O MP3 e o telemóvel como ferramentas pedagógicas

Hoje todos os professores têm como formação inicial um curso superior seguido de um estágio pedagógico que pode ser integrado ou não. Todos seguiram na Universidade a via de ensino, em ramos especializados. Resta saber se foram para esta via por vocação ou por falta de alternativas.
Saem classificados com uma média final que resulta das classificações dadas pelos vários professores das disciplinas nos vários anos do curso (nota académica) a que se junta a nota dada pelo professor orientador de estágio. Durante estes anos aprendem também a usar as novas tecnologias para fazer delas ferramentas pedagógicas importantes na sala de aula.
As notas distribuem-se pela escala, como sempre, e é por essas que é feita a colocação. Alguns colocam-se sem dificuldade, outros passam anos à espera de lugar ou vão tendo colocações esporádicas a substituir grávidas e doentes. Milhares ficam sem colocação.
Há professores que colocados ou não continuam a estudar e a interessar-se por melhorar as suas práticas. Alguns são sensíveis ao pulsar do seu tempo, às características da escola de hoje, do aluno de hoje, da comunidade que o envolve hoje.

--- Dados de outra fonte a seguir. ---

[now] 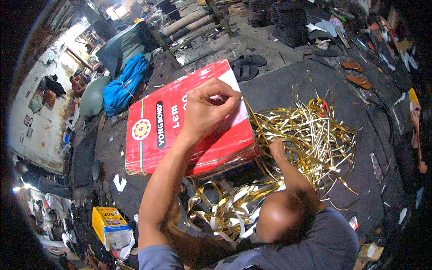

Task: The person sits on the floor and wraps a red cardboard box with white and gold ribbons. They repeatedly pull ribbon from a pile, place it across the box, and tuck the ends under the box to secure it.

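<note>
A thin, glossy gold strip is running taut from the left hand, whose fingertips are pinching its end over the white corner of a red, smooth-sided rectangular tin; its long axis is slanting down and to the right toward a tangled heap of gold strips. The right hand is reaching into that heap on the dark mat, and whether its fingers are clenched cannot be told. A pair of black sandals is lying beyond the tin.
</note>
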Available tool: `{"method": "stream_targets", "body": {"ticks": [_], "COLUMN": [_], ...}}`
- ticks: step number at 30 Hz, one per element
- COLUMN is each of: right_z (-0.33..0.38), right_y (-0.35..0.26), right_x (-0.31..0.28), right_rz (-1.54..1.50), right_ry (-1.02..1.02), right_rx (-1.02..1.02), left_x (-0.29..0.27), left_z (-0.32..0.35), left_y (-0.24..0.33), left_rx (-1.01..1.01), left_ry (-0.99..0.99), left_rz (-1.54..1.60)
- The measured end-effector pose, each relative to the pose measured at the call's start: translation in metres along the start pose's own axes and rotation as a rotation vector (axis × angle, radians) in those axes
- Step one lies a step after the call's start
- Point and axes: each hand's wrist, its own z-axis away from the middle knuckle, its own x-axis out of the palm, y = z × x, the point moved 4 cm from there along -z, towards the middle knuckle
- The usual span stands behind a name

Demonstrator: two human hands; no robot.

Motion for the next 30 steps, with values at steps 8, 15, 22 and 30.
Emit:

O professor actual tem de ter esta atitude na sociedade de mudança que nos envolve.
A este propósito posso referir o exemplo da professora Adelina Moura de Braga que foi entrevistada pelo jornalista Jorge Fiel para o DN no dia 7 de Dezembro. Contou que está a fazer uma experiência com 30 alunos do 11º ano, ramo profissionalizante e que já deu uma aula online, a partir de casa, com os alunos espalhados por cafés e outros locais. É o conceito da escola nómada a ser posto em prática. Disse coisas como esta: "o telemóvel e os MP3 são ferramentas de ensino mais usadas que o papel e o lápis" ou " os alunos são nados digitais, nós somos estrangeiros digitais" ou ainda " a aula de português anda na bolso dos meus alunos". Deu os endereços de dois blogues: paepica.blogspot.com e choqueefaisca.blospot.pt. Falou também de O Princepezinho em podcast que pode encontrar-se em discursodirecto.podmatic.com e de exercícios de escolha múltipla e palavras cruzadas para descarregar no telemóvel em geramovel.wirenode.mobi e outros ainda.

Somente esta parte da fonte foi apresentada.